I finished my first run through Nier: Automata this weekend, and it’s one of the best games I’ve played this year. I love the physicality of it, the way character 2B pauses for a heartbeat and then lurches forward when I press the dash button. It’s a perfect videogame movement. I love that the combat looks and feels satisfying, a whirlwind of intricately animated combos, swords appearing and disappearing like magic. It’s more light show than fighting game, unlike Platinum’s Bayonetta, but that doesn’t matter. It looks amazing. I just wish that Nier: Automata on the PC wasn’t still in need of a patch, eight months later.
When Andy reviewed Nier: Automata back in March, he wrote “cutscenes are locked to 30fps, which make them look distractingly jerky. The mouse cursor kept appearing in the centre of my screen. And on one test machine running an AMD card, the game crashed to a white screen every ten minutes for seemingly no reason. A game this interesting deserves a better port, frankly.”
In June and July, Square Enix updated Nier’s steam page, mentioning that new drivers from Nvidia and AMD should fix some white-screen issues. But that’s been it for Automata’s post-launch support, which is frankly lacking for a game that has sold more than half a million copies on PC alone.
Nier: Automata’s issues aren’t huge, but they are annoying. The first thing I noticed, within a few minutes of playing, was that my mouse cursor kept appearing in the middle of the screen, no matter how many times I scooted it off to the side. I was playing with a controller, and most games these days simply hide the mouse when they detect a controller in use. Nier doesn’t, and seems to insist on re-centering the cursor constantly. Playing at my desk, this was a nuisance. When I tried to play the game on my TV on the other side of the house using Steam In-Home streaming, it was maddening.
As Andy pointed out, the cutscenes look oddly jerky, which is a baffling issue for a game with such beautiful animation, from a developer renowned for incredibly smooth action games. I also noticed that Nier was taxing my Nvidia 980 Ti graphics card harder than it should’ve, considering what was going on on-screen. So I went for the usual solution: I turned to the modding community.
Modder Kaldaien, like occasional PC Gamer contributor Durante, has made a name for himself fixing up and improving ports of Japanese games, like Tales of Berseria and Nier: Automata. Back in April, not long after Nier’s launch, Kaldaien released a tool called FAR: Fix Automata Resolution. Other members of the modding scene also contributed to the project, and it’s a seriously amazing tool. Just look at all these options.
FAR can fix little annoyances for you, like hiding the mouse cursor. It adds borderless windowed support, a pretty standard mode that Nier was lacking. It improves the resolutions of bloom and ambient occlusion, which could look artifacted at their original resolutions. Those are all nice touches, but here’s my favorite bit of engineering in FAR, as described in its Steam Community thread:
“The game uses an ineffective way to sleep the render thread during cutscene segments that results in cutscene stutter occasionally or constantly… FAR now includes a better sleep method (so called busy-wait) that makes the conversion method unnecessary.” FAR also includes a built-in frame limiter that’s more reliable than the game’s default.
Thanks to the mod community, the PC version of Nier: Automata plays well.
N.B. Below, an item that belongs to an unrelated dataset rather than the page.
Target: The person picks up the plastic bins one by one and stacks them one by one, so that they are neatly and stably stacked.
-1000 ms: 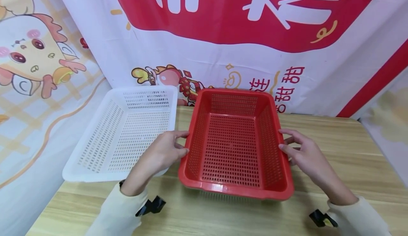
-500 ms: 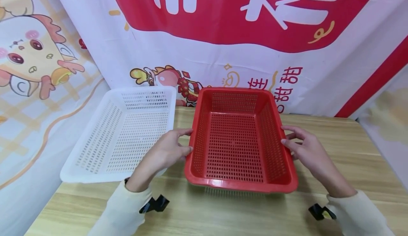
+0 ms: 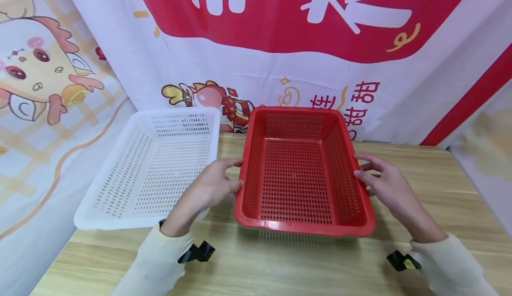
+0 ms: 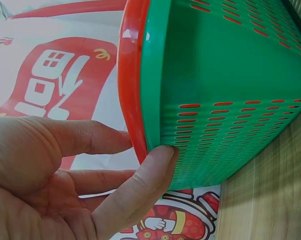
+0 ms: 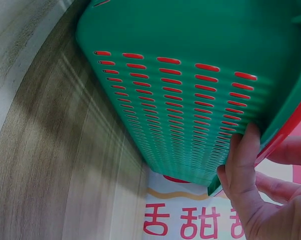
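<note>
1. We see the red basket (image 3: 295, 178) nested inside a green basket (image 4: 208, 75), over the wooden table (image 3: 436, 189), with a white basket (image 3: 172, 176) on the left. We can't tell if the green bottom touches the wood.
2. Our left hand (image 3: 216, 184) pinches the two rims on the left long side, thumb and fingers close together around them.
3. Our right hand (image 3: 386, 182) pinches the same two rims on the right long side.
4. We think the pair is light, because it looks like thin plastic full of holes. It should be stiff, a bit slippery, and not easy to break.
5. The best place to hold is the middle of each long rim, gripping both layers so neither slips.
</note>
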### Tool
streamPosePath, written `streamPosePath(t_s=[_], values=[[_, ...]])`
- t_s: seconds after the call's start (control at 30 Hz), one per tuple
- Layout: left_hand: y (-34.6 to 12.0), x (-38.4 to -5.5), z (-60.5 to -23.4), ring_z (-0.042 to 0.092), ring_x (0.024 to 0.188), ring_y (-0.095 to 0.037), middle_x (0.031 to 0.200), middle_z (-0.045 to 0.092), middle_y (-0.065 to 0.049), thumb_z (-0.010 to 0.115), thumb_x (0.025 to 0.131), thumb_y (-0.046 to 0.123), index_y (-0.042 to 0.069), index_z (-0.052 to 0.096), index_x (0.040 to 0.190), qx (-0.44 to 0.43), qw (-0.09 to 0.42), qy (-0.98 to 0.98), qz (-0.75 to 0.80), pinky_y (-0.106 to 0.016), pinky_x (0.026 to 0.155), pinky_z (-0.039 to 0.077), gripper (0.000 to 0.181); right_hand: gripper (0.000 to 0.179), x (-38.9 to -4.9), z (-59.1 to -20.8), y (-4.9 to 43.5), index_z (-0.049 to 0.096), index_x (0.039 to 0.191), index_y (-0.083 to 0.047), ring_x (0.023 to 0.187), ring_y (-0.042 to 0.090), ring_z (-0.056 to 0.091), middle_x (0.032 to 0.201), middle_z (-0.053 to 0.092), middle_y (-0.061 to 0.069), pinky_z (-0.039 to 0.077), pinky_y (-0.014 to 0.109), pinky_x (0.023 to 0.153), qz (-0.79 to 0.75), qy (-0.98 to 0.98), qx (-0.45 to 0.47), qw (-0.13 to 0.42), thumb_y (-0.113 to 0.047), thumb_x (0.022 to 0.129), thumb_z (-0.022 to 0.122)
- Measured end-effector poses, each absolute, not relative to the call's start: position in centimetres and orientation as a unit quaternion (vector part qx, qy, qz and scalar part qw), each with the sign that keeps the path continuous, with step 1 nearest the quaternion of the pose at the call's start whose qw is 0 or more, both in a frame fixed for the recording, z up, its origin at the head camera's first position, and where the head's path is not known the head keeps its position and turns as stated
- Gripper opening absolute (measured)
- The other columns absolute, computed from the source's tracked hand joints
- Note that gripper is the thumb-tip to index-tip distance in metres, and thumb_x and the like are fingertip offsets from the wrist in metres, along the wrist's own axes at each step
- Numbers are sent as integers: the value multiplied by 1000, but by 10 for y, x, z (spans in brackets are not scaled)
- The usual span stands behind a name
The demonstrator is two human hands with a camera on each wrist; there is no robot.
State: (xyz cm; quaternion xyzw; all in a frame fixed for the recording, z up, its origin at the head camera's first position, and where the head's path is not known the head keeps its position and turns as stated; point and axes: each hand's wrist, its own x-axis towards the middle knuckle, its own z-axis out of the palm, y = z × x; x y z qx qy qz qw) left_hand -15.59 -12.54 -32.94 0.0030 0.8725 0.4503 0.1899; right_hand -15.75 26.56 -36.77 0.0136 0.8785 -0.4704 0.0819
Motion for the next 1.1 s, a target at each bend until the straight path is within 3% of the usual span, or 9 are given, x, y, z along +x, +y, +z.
streamPosePath(t_s=[0.6, 0.93, 1.1], values=[[-127, -154, -330, 81, 85, -19, 125, 75, -18, 67, 105, 8, 9, 47, 162, 1, 195, 860, 472, -36, 80, 68, 61, 59, -156, -366, 264, 38, 166, -6, 100, 21, 74, 144, 55, 31, 69, 36, 74, -463, 883, 8, 79, -27, 113, 55], [-131, -151, -332, 81, 85, -19, 121, 78, -16, 69, 104, 12, 10, 48, 161, 17, 187, 856, 482, -40, 87, 67, 61, 58, -153, -363, 263, 41, 164, -4, 100, 24, 72, 142, 56, 30, 67, 32, 69, -430, 900, -3, 66, -26, 112, 55], [-136, -148, -332, 80, 88, -19, 116, 80, -12, 70, 104, 21, 13, 50, 160, 28, 174, 863, 474, -38, 84, 64, 60, 57, -150, -359, 262, 45, 161, -3, 111, 35, 68, 139, 60, 29, 66, 32, 73, -399, 916, -5, 41, -29, 112, 55]])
FAR is easy to install. It’s also so complex, and so comprehensive, that it feels like functionality Square Enix and Platinum should’ve built into Nier: Automata themselves. This isn’t some hacked-together fix.
In May, Kotaku wrote that it was ridiculous Nier: Automata hadn’t been patched on PC. It’s even more ridiculous now, six months later. I emailed Square Enix about my issues with the game, and asked if Platinum was still working on a patch. A request for comment was forwarded over to Japan a week ago, but hasn’t resulted in an answer as of this writing.
Nier: Automata is still worth playing. It’s one of the weirdest, most creative games you can play this year. Or hell, maybe ever. And with Steam sales and the likelihood of another Nier game arriving on PC in the future, people will be buying Automata for years to come. It’s not too late for Square Enix and Platinum to make the PC version as good as it deserves to be.